Would you give the entries again word for word, with no pictures in the copy?

(EXTRACTED RECORDS):
/---

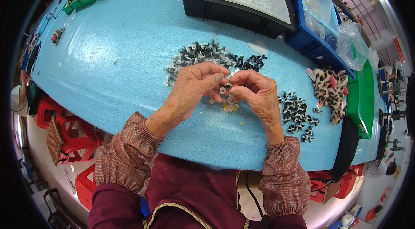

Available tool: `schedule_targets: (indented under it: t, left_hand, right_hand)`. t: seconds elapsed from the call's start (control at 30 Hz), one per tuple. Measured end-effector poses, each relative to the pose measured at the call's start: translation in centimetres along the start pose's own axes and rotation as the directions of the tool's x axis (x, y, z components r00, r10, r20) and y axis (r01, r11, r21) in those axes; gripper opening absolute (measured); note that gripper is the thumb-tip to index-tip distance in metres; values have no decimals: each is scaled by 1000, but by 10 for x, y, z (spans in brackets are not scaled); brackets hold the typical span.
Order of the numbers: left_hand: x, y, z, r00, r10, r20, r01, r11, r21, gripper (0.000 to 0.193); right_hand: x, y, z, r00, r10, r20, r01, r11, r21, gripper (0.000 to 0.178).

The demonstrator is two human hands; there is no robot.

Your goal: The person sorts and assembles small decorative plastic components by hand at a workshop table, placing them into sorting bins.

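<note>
My left hand (193,85) and my right hand (258,93) meet over the middle of the blue table. Between the right thumb and forefinger is a small dark toy-eye piece (228,86) with a pale ring. The left thumb and forefinger are pinched close beside it; what they hold, if anything, is hidden. A white washer (222,90) shows just below the fingertips. Under the hands lie several loose white and yellowish discs (229,106). Beyond them spreads a heap of black and white small parts (199,54). Right of my right hand lie several dark eye pieces with pale rings (297,112).
At the back, a black tray (233,15) holds many translucent discs. Beside it stands a blue bin (309,41) with plastic bags. Leopard-print plush pieces (330,88) lie next to a green tray (362,99) at right. Red stools (73,131) stand left below the table.
</note>
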State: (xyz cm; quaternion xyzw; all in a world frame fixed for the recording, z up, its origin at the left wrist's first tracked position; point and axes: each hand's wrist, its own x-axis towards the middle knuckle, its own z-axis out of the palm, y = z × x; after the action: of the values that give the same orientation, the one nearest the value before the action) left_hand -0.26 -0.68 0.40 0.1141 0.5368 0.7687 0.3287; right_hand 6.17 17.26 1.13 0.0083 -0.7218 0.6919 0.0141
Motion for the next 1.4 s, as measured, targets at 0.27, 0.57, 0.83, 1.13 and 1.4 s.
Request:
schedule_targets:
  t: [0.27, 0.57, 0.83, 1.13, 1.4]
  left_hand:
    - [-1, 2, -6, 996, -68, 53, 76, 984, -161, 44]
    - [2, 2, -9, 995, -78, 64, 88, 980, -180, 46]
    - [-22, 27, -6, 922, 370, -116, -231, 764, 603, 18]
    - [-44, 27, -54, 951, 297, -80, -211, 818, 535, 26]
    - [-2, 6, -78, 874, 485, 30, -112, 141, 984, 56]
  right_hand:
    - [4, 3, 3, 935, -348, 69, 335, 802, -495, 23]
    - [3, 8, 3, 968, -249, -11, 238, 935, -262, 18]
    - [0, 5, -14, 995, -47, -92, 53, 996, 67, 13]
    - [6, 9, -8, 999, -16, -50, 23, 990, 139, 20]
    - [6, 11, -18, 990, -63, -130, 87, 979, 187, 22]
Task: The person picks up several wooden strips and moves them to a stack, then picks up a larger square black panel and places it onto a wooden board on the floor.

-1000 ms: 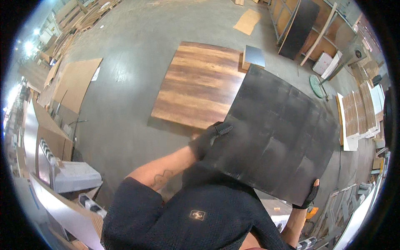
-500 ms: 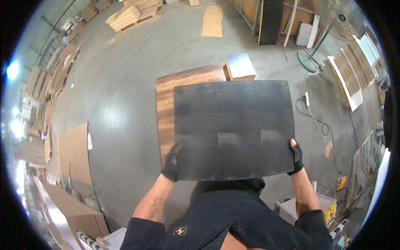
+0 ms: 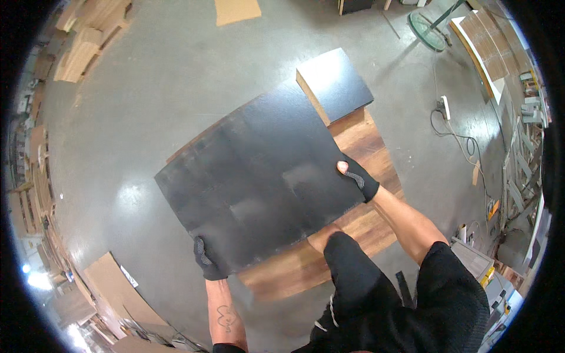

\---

(FINISHED TASK):
Available tool: `schedule_targets: (indented under it: t, left_hand, right_hand)`. t: seconds elapsed from the call's start (control at 30 Hz), one per tuple. Measured end-effector poses, each relative to the pose measured at the call's start: translation in centimetres along the start pose's own axes and rotation as the directions of the tool's x axis (x, y, z components r00, r10, r20) and y axis (r01, r11, r21) in those axes; gripper opening absolute (measured); note that gripper is the thumb-tip to index-tip distance in metres; values have no decimals: each is scaled by 1000, but by 10 for x, y, z (spans in brackets are not scaled); brackets hold the typical span.
Order of the numbers: left_hand: x, y, z, r00, r10, r20, r01, r11, r21, gripper (0.000 to 0.193); right_hand: x, y, z, r00, r10, r20, r01, r11, r21, gripper (0.000 to 0.178).

The demonstrator is two human hands; there is no robot.

Your goal: The person sorts and assembles small decorative plastic components by hand at a workshop table, placing them into sorting bins.

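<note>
My left hand (193,85) and my right hand (258,93) meet over the middle of the blue table. Between the right thumb and forefinger is a small dark toy-eye piece (228,86) with a pale ring. The left thumb and forefinger are pinched close beside it; what they hold, if anything, is hidden. A white washer (222,90) shows just below the fingertips. Under the hands lie several loose white and yellowish discs (229,106). Beyond them spreads a heap of black and white small parts (199,54). Right of my right hand lie several dark eye pieces with pale rings (297,112).
At the back, a black tray (233,15) holds many translucent discs. Beside it stands a blue bin (309,41) with plastic bags. Leopard-print plush pieces (330,88) lie next to a green tray (362,99) at right. Red stools (73,131) stand left below the table.
</note>
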State: (xyz cm; quaternion xyzw; all in a world frame fixed for the recording, z up, its origin at the left wrist's first tracked position; point and axes: each hand's wrist, its own x-axis towards the middle knuckle, its own z-axis out of the palm, y = z × x; after the action: of the values that give the same orientation, the one nearest the value before the action) left_hand -0.26 -0.68 0.40 0.1141 0.5368 0.7687 0.3287; right_hand 6.17 17.26 1.13 0.0083 -0.7218 0.6919 0.0141
Motion for the next 1.4 s, as measured, targets at 0.27, 0.57, 0.83, 1.13 and 1.4 s.
Request:
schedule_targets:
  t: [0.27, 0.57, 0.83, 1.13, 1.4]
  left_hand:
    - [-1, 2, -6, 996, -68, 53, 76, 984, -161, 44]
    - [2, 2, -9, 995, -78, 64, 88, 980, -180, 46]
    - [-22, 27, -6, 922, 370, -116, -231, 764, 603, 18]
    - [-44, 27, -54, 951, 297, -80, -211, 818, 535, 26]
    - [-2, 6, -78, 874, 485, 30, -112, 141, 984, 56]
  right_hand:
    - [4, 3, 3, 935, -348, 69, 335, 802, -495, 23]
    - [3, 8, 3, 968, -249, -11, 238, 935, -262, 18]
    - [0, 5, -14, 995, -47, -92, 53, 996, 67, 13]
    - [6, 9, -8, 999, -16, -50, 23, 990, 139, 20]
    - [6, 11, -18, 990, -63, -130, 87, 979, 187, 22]
Task: The person picks up several wooden strips and moves them to a stack, then picks up a larger square black panel and places it onto a wooden board on the floor.

-1000 ms: 
-500 ms: 
+0 ms: 

The generated output is now complete.